Type
Report
Title
Du vote de classe au vote privatif
Editor
Paris : CEVIPOF
Pages
7 p.
Abstract
FR
L’élection présidentielle de 2012, derrière sa « normalité »¹, est porteuse d’enjeux cachés. L’un d’entre eux tient à l’évolution des rapports que les citoyens entretiennent avec la politique et notamment avec le vote. Ce dernier s’organise désormais bien plus autour des intérêts privés que des intérêts collectifs. On pourra sans doute y déceler le visage de l’électeur stratège, censé hiérarchiser des choix en fonction de l’offre politique, mais cette stratégie reste indéchiffrable, tout comme l’est de plus en plus la société française.

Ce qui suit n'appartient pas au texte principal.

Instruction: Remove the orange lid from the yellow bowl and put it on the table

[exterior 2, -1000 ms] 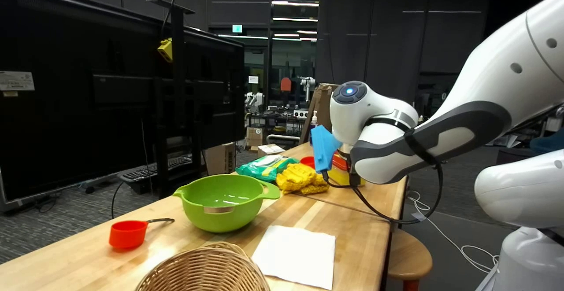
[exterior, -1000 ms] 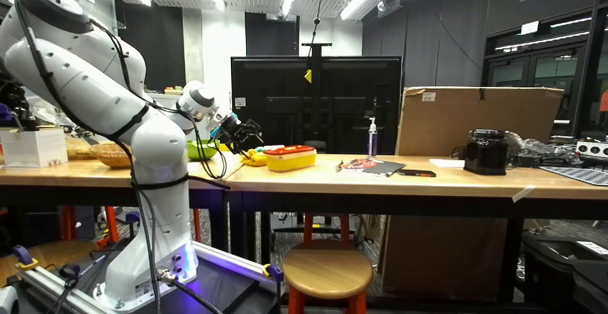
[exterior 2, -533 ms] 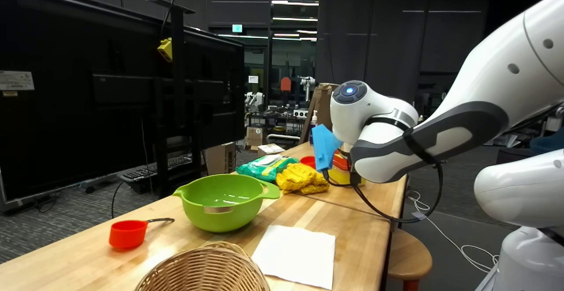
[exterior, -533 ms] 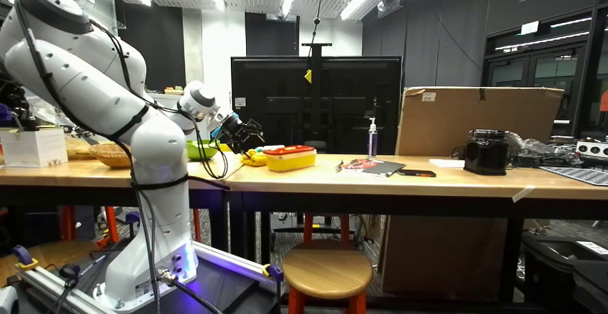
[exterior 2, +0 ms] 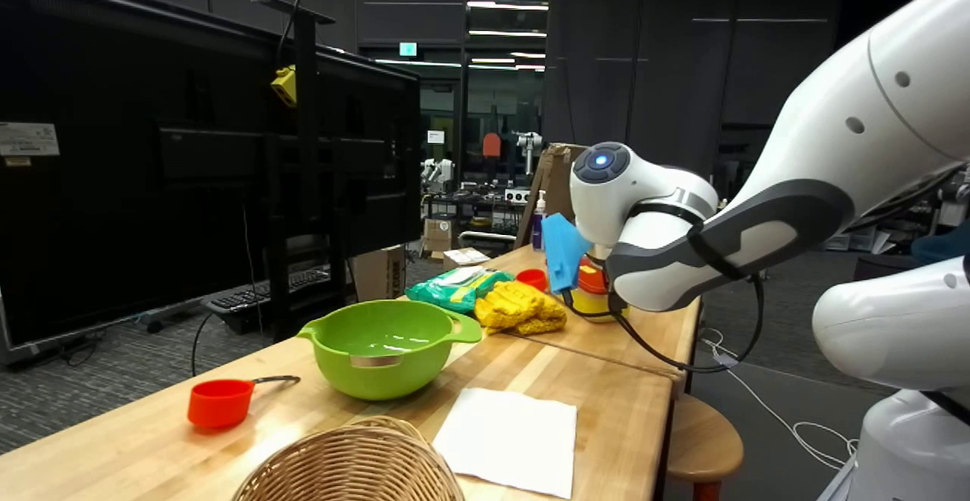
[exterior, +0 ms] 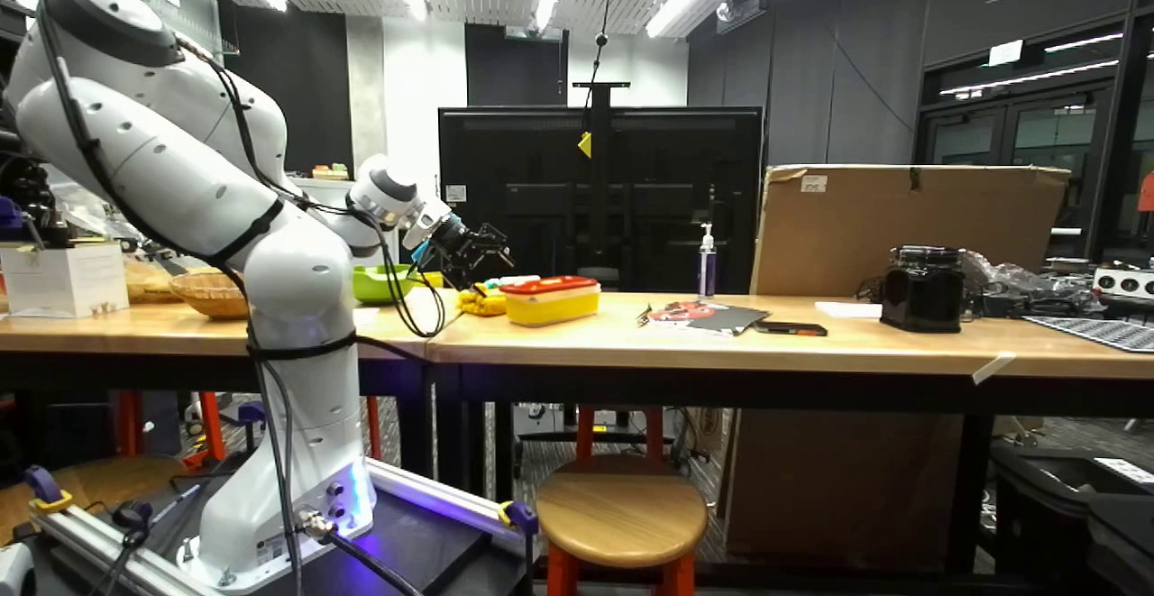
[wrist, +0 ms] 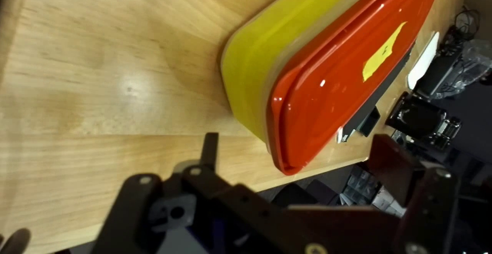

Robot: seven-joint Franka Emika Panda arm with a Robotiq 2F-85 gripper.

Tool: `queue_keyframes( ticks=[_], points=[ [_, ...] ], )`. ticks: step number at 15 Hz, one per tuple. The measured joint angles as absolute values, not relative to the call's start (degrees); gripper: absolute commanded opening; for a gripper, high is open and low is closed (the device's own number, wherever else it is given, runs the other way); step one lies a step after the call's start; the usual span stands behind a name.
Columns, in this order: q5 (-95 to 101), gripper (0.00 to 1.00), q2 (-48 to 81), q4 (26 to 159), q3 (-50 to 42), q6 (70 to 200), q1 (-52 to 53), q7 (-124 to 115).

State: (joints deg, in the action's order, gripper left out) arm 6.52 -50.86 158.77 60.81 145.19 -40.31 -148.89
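Woodgrain table (wrist: 127,73), glossy lid (wrist: 342,85) atop bowl (wrist: 276,44)

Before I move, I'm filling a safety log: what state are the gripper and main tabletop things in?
Black two-fingered gripper, open, empty.
Yellow oblong plastic container, upright, covered.
Orange-red oblong plastic lid, on that container; latching unclear.
Green plastic bowl, upright, uncovered.
Black-handled red plastic cup, upright.
Yellow cloth bundle, crumpled.
Purple pump bottle, upright.
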Motion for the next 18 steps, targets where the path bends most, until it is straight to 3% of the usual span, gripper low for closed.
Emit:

On pourra encore évoquer la personnalisation du pouvoir et le jeu des affects autour de la figure charismatique ou médiatique des leaders nationaux mais celui-ci n’est guère récent depuis l’acclamation des chefs de tribus gauloises. La nouveauté tient désormais à tout autre chose, à savoir le repliement du vote sur des dimensions relevant autant, si ce n’est plus, de la vie privée et familiale que de la situation sociale objective. Il devient difficile voire impossible de comprendre le vote en termes collectifs et encore moins en termes de classes sociales. ¹ PERRINEAU (Pascal) (dir.), Le Vote normal : les élections présidentielle et législatives d’avril-mai-juin 2, Paris, Presses de Sciences Po, Chroniques électorales, 2013, 429 p.